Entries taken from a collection
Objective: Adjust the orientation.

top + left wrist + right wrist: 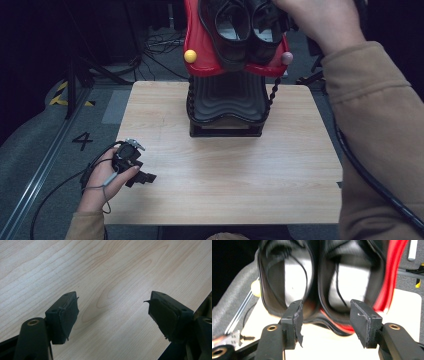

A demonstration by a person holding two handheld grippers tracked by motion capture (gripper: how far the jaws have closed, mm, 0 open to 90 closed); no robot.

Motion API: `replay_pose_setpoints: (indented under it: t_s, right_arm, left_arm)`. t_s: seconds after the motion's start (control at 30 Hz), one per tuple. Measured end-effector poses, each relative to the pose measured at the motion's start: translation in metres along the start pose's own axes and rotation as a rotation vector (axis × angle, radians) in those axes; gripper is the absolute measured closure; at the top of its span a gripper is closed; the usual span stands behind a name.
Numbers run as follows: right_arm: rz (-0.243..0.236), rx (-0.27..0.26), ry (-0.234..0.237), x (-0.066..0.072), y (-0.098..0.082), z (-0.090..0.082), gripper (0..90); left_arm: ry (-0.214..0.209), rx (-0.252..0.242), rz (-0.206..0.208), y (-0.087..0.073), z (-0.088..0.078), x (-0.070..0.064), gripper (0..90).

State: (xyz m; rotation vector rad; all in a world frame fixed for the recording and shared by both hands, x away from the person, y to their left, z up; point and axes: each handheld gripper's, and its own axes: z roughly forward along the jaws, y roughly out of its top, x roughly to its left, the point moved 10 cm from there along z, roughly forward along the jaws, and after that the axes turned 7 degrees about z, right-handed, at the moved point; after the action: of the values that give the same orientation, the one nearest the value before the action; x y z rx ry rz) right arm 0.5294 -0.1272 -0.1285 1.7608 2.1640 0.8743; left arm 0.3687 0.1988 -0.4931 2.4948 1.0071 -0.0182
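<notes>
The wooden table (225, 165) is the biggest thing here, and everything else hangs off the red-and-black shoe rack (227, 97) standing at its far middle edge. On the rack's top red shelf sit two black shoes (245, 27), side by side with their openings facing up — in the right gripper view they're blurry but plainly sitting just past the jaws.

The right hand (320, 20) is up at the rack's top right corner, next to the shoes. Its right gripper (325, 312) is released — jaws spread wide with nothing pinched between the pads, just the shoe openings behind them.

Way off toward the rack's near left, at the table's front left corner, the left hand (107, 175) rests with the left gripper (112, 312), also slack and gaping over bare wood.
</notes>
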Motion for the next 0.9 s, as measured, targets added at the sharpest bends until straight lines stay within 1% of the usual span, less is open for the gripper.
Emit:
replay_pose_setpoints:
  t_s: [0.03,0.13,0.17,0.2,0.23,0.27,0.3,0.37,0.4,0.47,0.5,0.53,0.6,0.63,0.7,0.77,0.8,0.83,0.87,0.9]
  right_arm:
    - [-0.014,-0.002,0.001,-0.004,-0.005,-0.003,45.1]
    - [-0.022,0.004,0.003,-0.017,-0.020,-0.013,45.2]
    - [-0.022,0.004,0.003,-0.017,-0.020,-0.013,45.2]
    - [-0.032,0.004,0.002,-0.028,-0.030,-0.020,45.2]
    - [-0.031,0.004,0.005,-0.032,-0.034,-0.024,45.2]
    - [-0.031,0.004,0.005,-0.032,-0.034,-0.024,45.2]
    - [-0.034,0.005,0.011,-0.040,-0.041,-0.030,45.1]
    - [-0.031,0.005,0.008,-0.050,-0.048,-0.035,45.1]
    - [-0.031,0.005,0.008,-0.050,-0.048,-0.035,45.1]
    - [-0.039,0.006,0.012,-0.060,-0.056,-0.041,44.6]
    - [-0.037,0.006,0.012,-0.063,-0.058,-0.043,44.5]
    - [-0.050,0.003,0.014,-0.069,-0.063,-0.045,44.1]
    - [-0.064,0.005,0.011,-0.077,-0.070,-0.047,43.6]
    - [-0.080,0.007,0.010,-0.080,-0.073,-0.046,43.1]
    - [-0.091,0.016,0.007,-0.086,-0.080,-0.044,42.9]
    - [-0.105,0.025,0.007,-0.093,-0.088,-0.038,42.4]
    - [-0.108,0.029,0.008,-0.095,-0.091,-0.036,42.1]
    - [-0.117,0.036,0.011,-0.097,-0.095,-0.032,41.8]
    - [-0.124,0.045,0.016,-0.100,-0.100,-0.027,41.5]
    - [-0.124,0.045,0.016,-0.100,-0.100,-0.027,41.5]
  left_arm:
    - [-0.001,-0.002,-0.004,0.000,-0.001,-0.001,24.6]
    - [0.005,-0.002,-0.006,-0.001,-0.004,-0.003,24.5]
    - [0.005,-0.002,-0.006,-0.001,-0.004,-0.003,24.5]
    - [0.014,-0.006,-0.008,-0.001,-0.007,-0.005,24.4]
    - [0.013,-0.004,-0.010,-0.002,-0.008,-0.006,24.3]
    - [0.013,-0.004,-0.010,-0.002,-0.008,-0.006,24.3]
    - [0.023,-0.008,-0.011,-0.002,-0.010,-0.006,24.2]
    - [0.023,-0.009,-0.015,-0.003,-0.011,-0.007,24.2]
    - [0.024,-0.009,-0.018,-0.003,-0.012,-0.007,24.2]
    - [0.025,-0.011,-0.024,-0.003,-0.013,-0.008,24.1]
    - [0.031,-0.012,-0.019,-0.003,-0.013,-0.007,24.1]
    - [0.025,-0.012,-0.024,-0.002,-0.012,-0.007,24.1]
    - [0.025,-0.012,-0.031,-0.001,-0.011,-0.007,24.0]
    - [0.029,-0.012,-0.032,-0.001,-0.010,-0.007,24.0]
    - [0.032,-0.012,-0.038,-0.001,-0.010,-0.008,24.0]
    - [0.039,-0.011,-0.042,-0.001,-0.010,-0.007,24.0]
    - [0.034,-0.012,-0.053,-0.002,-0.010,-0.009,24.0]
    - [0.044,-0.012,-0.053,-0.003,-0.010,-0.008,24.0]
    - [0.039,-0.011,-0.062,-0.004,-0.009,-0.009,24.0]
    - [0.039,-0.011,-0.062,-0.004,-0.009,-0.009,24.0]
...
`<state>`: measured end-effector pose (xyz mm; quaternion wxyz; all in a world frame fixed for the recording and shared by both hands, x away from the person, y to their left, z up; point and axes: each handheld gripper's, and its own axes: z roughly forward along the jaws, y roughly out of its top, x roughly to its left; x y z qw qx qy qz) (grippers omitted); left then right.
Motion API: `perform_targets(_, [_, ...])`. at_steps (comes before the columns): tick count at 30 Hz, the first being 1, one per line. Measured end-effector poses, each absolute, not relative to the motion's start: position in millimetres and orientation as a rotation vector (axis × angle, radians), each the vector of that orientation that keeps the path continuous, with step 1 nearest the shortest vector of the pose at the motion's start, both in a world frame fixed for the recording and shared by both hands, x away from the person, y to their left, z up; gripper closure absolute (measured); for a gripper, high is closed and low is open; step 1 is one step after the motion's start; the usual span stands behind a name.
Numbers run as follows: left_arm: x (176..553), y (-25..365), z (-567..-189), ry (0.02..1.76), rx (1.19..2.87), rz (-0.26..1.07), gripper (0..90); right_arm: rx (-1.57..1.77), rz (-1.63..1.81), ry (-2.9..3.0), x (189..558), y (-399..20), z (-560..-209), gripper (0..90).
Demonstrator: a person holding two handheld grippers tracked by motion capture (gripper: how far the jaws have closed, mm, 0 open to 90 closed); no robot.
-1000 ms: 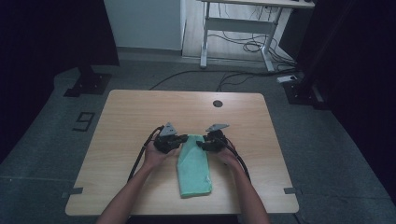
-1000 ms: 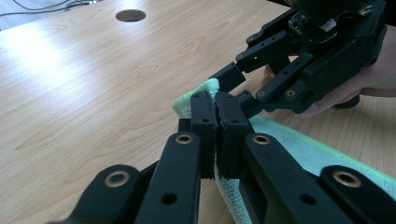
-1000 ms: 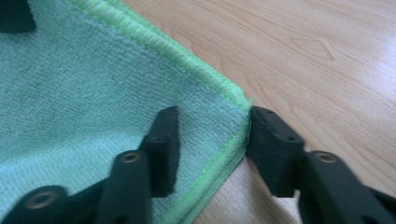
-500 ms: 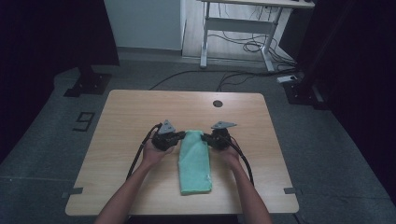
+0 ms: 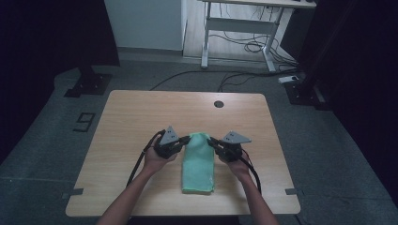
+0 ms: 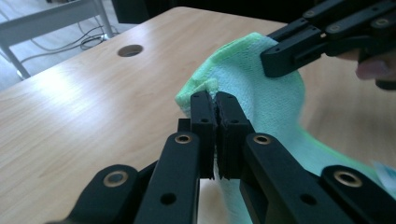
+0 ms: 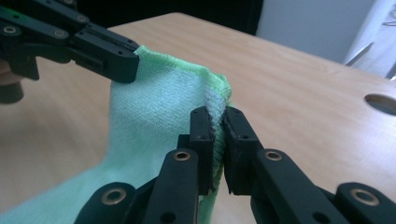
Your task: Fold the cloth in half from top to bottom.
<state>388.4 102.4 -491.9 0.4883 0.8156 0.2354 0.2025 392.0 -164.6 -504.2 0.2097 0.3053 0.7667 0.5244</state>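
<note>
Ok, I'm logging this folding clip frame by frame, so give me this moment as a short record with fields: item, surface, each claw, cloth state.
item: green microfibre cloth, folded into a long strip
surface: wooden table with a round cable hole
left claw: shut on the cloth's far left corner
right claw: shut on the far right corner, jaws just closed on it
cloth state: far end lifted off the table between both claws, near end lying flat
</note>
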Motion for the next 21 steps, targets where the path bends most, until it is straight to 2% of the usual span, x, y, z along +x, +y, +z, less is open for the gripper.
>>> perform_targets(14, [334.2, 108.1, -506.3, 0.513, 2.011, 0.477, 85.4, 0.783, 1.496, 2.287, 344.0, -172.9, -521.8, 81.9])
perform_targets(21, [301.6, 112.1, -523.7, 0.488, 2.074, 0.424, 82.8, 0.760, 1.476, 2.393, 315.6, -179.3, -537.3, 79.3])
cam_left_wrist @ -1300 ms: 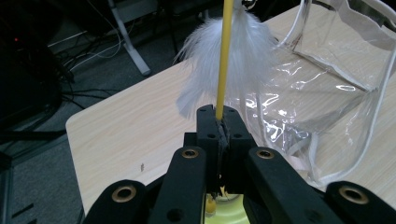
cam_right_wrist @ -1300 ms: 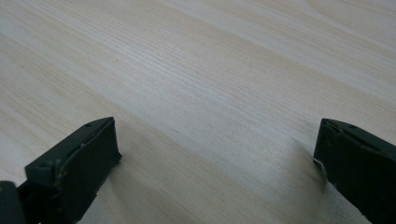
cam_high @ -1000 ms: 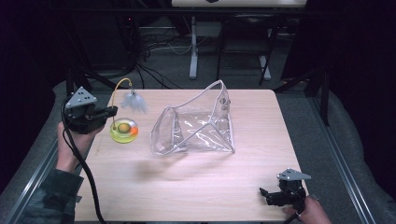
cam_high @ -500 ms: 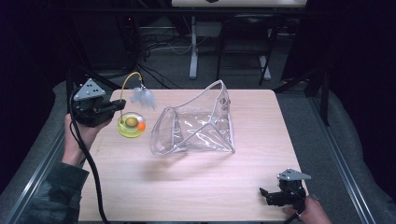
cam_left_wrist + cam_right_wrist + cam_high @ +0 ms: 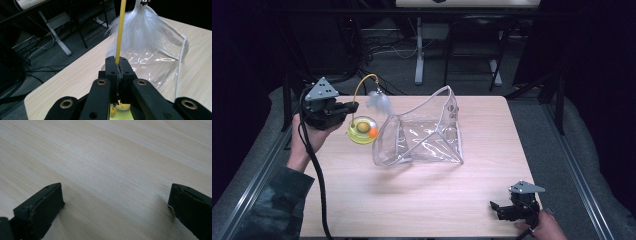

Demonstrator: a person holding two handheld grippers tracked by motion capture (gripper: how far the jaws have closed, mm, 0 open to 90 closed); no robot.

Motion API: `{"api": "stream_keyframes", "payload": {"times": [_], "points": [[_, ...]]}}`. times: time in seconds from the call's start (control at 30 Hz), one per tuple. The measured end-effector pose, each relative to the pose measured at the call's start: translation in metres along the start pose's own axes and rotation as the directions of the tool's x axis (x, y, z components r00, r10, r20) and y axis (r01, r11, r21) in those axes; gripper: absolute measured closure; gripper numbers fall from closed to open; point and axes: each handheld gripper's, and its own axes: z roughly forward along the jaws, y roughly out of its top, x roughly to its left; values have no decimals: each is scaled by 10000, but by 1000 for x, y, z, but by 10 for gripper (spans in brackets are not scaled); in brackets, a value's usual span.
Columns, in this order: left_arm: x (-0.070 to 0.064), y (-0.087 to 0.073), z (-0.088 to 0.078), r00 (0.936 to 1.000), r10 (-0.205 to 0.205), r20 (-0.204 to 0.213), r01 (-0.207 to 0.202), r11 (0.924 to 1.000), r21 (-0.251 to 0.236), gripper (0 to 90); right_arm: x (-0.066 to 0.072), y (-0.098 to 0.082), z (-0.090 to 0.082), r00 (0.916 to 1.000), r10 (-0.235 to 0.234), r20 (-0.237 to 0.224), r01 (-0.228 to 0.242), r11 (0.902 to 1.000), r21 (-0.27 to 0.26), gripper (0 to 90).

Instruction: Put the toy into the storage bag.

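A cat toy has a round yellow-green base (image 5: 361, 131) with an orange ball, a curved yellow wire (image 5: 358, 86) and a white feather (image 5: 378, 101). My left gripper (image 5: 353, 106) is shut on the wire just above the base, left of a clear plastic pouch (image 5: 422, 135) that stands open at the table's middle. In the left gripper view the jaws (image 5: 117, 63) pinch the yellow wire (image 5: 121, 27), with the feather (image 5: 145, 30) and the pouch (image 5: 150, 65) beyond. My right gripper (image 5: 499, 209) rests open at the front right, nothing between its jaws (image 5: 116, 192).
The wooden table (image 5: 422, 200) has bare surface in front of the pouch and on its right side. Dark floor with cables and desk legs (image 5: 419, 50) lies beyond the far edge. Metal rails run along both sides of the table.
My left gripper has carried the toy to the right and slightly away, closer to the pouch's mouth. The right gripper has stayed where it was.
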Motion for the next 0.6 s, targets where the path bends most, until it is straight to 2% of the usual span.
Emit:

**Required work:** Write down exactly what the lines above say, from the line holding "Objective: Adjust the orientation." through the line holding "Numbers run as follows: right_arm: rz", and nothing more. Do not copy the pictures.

**Final answer:**
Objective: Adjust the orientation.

top + left wrist + right wrist: 

A demonstration by a person holding two handheld grippers tracked by motion capture (gripper: how far the jaws have closed, mm, 0 open to 90 closed); no robot.

Motion API: `replay_pose_setpoints: (indented under it: t_s, right_arm, left_arm)`. t_s: seconds after the motion's start (control at 30 Hz), one per tuple. Measured end-effector poses, each relative to the pose measured at the motion's start: translation in metres along the start pose's own axes and rotation as a rotation vector (axis × angle, radians) in those axes; gripper is the absolute measured closure; at the top of its span a gripper is closed; the usual span stands behind a name.
Numbers run as follows: right_arm: rz (-0.243..0.236), rx (-0.27..0.26), ry (-0.234..0.237), x (-0.066..0.072), y (-0.098..0.082), z (-0.090..0.082), gripper (0..90); left_arm: ry (-0.214..0.209), rx (-0.252..0.242), rz (-0.206..0.208), y (-0.087..0.073), z (-0.088..0.078), x (-0.070..0.064), gripper (0..90).

The answer given above is complete.